GRATITUDE MONTH AND NATIVE AMERICAN HERITAGE MONTH JOIN FORCES
We're Celebrating TWO Months
Who says you can't celebrate two months at the same time!
Yes, RosieCentral has designated November as our official Month of Gratitude and Giving Thanks. We hope you’ll return often to our blogs to get new ideas for how to bring more gratitude into your life and the lives of others.
Missed our previous four blogs on gratitude? Kendra and I invite you to click below on links that will take you to the first four topics for this month:
Week 2 of RosieCentral’s Gratitude Month
And now that we are beginning the second week of exploring new ways to give thanks and express gratitude, we want to acknowledge that this is also Native American Heritage Month.
As far back as 1915, there was a movement by numerous Native American tribes to have an official Native American Month that would recognize their contribution to America.
It Took Work and Time But…
After a great deal of work by various indigenous tribes, President Calvin Coolidge (30th US President — 1923-1929) responded positively by issuing a proclamation on Sept. 28, 1915. The official document stated that the second Saturday of each May would officially be named American Indian Day. The proclamation and its documentation included the first formal appeal to recognize Indians as US citizens.
Seventy-five years later, in 1990, Congress passed and then President George H.W. Bush (41st US President — 1989-1993) signed into law a joint resolution that designated November as National American Indian Heritage Month.

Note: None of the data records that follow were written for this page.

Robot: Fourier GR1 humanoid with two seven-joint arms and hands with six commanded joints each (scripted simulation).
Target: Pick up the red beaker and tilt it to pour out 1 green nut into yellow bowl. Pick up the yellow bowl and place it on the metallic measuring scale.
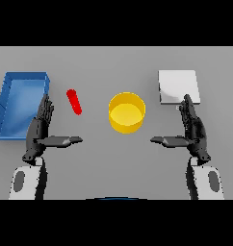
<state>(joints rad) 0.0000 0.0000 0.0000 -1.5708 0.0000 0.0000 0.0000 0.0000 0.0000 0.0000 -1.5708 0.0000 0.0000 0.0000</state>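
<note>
My left hand (40,130) and right hand (193,130) are hovering open and empty, lower frame. The red beaker (74,102) is lying left of centre beside the yellow bowl (126,113); I cannot make out any nut.

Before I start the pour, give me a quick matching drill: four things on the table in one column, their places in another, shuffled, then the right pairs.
Things:
1. red beaker
2. yellow bowl
3. metal scale
4. blue tray

Places:
A. far left of the table, behind the left hand
B. middle of the table, between both hands
C. right side, just beyond the right hand
D. between the tray and the bowl

Pairs: 1-D, 2-B, 3-C, 4-A
</note>
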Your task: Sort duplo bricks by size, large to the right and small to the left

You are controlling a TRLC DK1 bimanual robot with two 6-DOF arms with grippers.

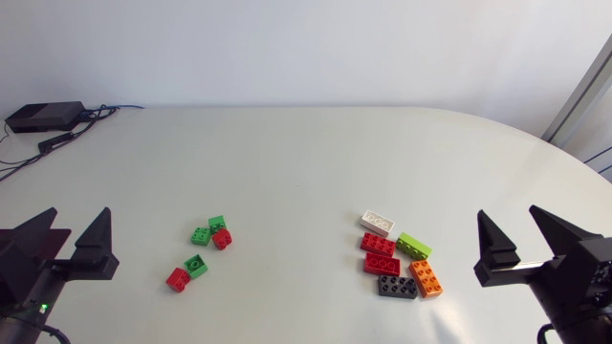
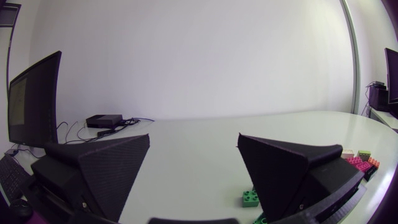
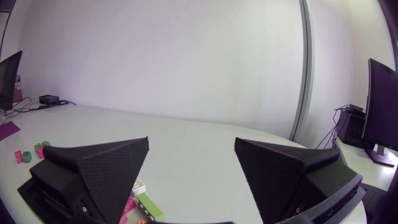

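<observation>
Black box [image 1: 43, 117] well apart from small bricks [image 1: 200, 235].

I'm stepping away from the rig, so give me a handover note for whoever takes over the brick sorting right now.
Left gripper: open, empty, at the left side.
Right gripper: open, empty, at the right side.
Five small bricks, green and red, lie grouped on the left. Six large bricks, white, red, lime, black and orange, lie grouped on the right.
Done: the sorting looks complete, with no brick on the wrong side.
Left: nothing obvious.
</observation>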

We’re grateful that ever since 1994, Congress and the current president have approved and signed a resolution declaring November to be a month to recognize the contributions of Native Americans to our country. (Other names have been used such as National American Indian and Alaskan Native Heritage Month).
What About Citizenship and Voting Rights for Native Americans?
I know. I know. I’m writing about gratitude. So you’re wondering why I’m bringing up the topics of citizenship and voting rights. Well, there is a reason. When we expand our sense of gratitude, it helps to remember that there are many who have struggled more than we have. People who, even now, continue to face discrimination. And by learning about the history of Native Americans and their struggles, we can become more sensitive to their needs and appreciative of what we do have.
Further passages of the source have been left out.